**Extracted material**
"""

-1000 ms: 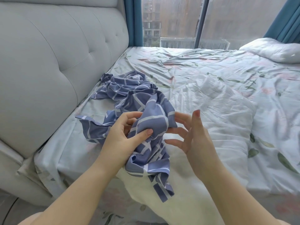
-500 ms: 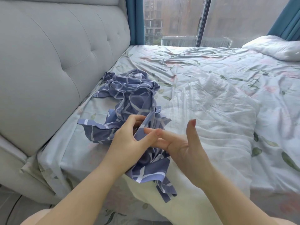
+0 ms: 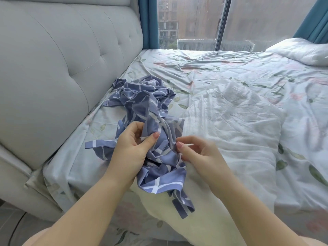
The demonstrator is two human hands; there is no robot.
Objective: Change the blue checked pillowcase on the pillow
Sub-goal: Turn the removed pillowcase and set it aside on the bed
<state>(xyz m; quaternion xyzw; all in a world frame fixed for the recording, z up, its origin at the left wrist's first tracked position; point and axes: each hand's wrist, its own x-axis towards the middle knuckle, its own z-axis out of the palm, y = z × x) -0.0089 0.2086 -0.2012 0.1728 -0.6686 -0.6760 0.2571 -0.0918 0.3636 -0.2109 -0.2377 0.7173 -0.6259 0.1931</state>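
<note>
The blue checked pillowcase (image 3: pixel 142 102) lies crumpled on the bed near the headboard, one end lifted toward me. My left hand (image 3: pixel 131 150) grips a bunch of its fabric, thumb pressed over a fold. My right hand (image 3: pixel 197 153) has its fingers curled and pinches the pillowcase's edge just to the right of the left hand. A bare white pillow (image 3: pixel 236 128) lies on the bed right of the pillowcase, its near end under my right forearm.
A grey tufted headboard (image 3: pixel 53 68) runs along the left. The floral bed sheet (image 3: pixel 221 68) covers the bed. Another white pillow (image 3: pixel 301 52) lies at the far right by the window and teal curtains (image 3: pixel 149 22).
My right hand went from open, fingers spread, to closing on the pillowcase's edge. My left hand shifted its grip on the bunched fabric, which now hangs lower.
</note>
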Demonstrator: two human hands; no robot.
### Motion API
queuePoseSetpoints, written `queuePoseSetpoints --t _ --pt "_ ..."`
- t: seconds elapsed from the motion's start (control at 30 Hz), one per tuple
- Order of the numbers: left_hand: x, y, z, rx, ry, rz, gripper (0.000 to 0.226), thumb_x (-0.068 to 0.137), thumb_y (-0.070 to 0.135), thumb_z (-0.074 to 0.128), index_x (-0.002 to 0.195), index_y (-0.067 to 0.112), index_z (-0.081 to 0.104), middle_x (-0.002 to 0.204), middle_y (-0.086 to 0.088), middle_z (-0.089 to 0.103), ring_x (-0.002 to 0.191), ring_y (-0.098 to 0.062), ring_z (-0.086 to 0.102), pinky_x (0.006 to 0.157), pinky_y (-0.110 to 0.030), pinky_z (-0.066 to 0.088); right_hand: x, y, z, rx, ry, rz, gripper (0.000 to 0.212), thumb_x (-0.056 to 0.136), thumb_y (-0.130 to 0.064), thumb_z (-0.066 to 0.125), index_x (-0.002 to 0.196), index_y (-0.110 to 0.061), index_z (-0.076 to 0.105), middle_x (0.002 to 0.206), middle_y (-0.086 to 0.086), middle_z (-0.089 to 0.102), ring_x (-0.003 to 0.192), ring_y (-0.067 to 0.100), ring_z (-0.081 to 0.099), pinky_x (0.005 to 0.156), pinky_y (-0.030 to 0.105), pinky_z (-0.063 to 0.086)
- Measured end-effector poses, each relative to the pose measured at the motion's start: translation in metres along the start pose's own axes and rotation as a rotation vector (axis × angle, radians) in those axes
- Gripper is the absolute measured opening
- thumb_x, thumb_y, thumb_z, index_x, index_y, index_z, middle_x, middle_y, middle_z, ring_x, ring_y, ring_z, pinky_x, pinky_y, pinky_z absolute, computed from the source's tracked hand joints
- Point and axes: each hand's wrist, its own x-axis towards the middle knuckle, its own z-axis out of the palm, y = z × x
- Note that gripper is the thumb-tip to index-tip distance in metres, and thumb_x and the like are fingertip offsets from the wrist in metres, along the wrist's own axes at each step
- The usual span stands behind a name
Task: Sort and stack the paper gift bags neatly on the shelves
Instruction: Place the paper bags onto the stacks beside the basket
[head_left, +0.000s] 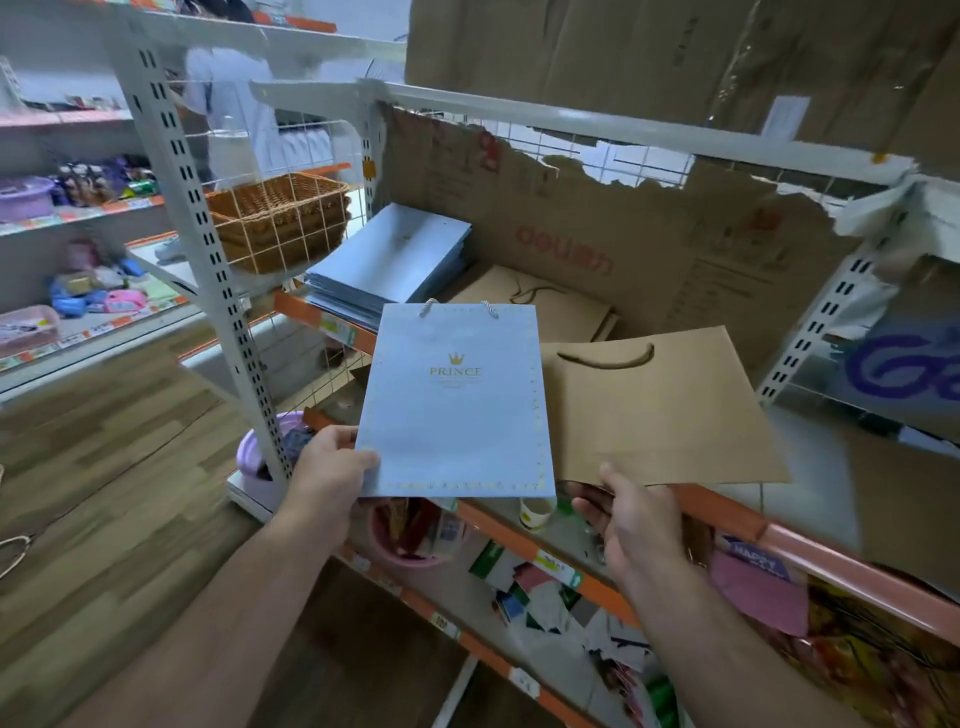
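My left hand (332, 470) pinches the blue bag (452, 405) by its lower left corner, my right hand (636, 525) pinches the brown bag (665, 410) by its bottom edge, both held out flat before the shelf (722, 509). They look light, stiff and easily creased; I'd support each along its folded base

The left hand's (332, 467) fingers are tucked behind the blue bag (457, 405), with only the thumb showing. The right hand's (631, 525) fingers vanish under the brown bag (665, 410), whose nine o'clock edge sits behind the blue one. The fine print beneath PRINCE is too small to read. At eleven o'clock a person (228, 104) is only a blur. At three o'clock purple lettering (898, 369) runs off the edge. The price tags (556, 564) at five o'clock are illegible.
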Motion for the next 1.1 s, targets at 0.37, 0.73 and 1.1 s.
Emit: queuePoseSetpoints --t 0.37,0.73,1.1 --pt "0.105 0.063 0.007 0.019 0.056 0.050 0.024 0.093 -0.012 0.049 0.108 0.005 0.055 0.099 -0.018 0.062 0.073 -0.035 0.064 0.042 -0.032 0.052 0.117 0.009 0.110 0.081 -0.038 0.077 0.016 0.098 -0.003 0.056 0.111 0.007 0.054 0.095 0.021 0.062 0.066 0.027 0.069 0.044 0.026 0.054" --pt "0.206 0.110 0.012 0.048 0.067 0.046 0.022 0.093 -0.006 0.054 0.106 0.012 0.059 0.100 -0.020 0.068 0.073 -0.036 0.068 0.060 -0.042 0.055 0.192 0.007 0.195 0.160 0.032 0.171 0.007 0.099 -0.005 0.056 0.102 0.001 0.055 0.094 0.020 0.064 0.059 0.022 0.073 0.044 0.024 0.052" --pt "0.316 0.149 -0.008 0.028 -0.117 0.084 0.024 0.090 -0.009 0.052 0.096 0.014 0.058 0.092 -0.020 0.069 0.067 -0.034 0.065 0.075 -0.056 0.047 0.218 0.026 0.277 0.202 0.183 0.147 0.015 0.099 -0.009 0.058 0.109 0.002 0.055 0.088 0.021 0.069 0.061 0.022 0.071 0.047 0.028 0.057"
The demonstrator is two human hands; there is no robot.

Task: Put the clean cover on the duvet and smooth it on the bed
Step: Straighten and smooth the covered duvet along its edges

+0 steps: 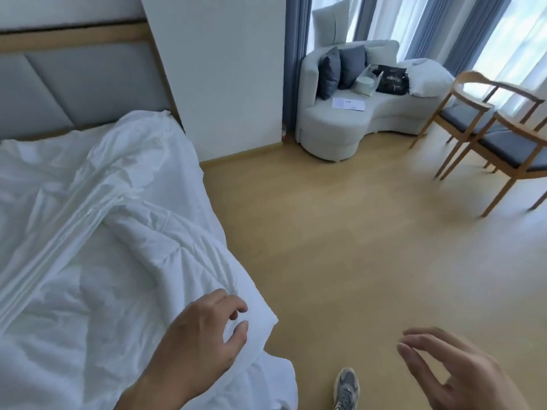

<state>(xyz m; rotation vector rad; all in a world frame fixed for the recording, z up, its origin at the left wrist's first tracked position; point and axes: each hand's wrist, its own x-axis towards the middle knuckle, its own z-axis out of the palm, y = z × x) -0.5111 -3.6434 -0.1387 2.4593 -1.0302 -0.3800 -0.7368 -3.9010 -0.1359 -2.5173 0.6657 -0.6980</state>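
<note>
Single head-worn wide-angle view. Camera stands beside bed, at end away from headboard, high above bed; faces forward and down along bed side. Sofa far beyond bed.

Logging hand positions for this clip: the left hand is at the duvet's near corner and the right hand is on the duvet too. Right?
Not quite. The head view shows the right hand open over the floor, apart from the duvet. The left hand is at the duvet's near corner.

Blurry right hand; shoe half offscreen
</note>
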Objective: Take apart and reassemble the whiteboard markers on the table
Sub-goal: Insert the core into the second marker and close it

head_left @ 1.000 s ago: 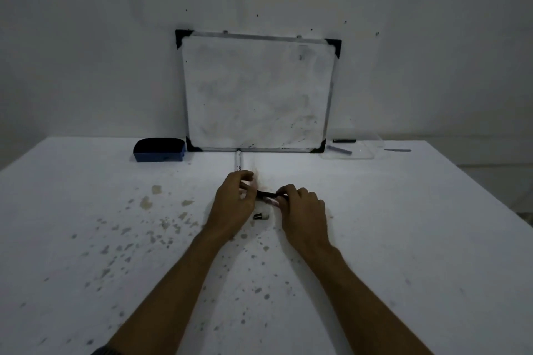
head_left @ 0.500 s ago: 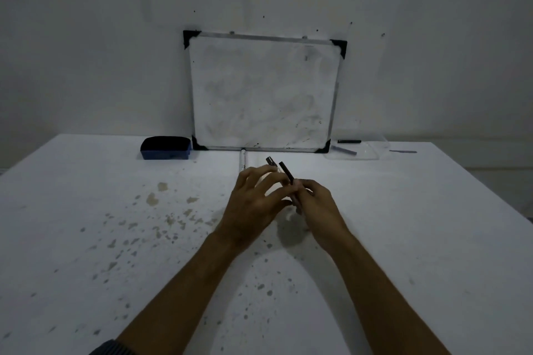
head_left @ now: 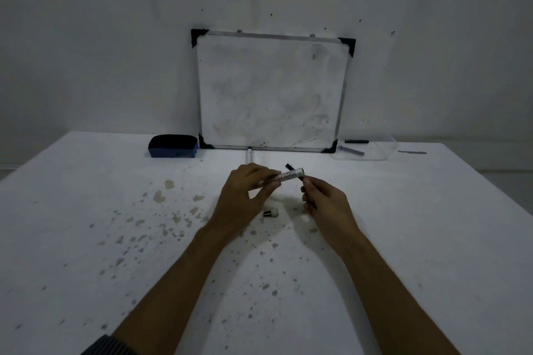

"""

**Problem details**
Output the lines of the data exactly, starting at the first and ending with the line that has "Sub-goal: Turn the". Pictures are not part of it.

**Written answer**
-1000 ms: 
-500 ms: 
+0 ms: 
The demonstrator is two human hands; there is no robot.
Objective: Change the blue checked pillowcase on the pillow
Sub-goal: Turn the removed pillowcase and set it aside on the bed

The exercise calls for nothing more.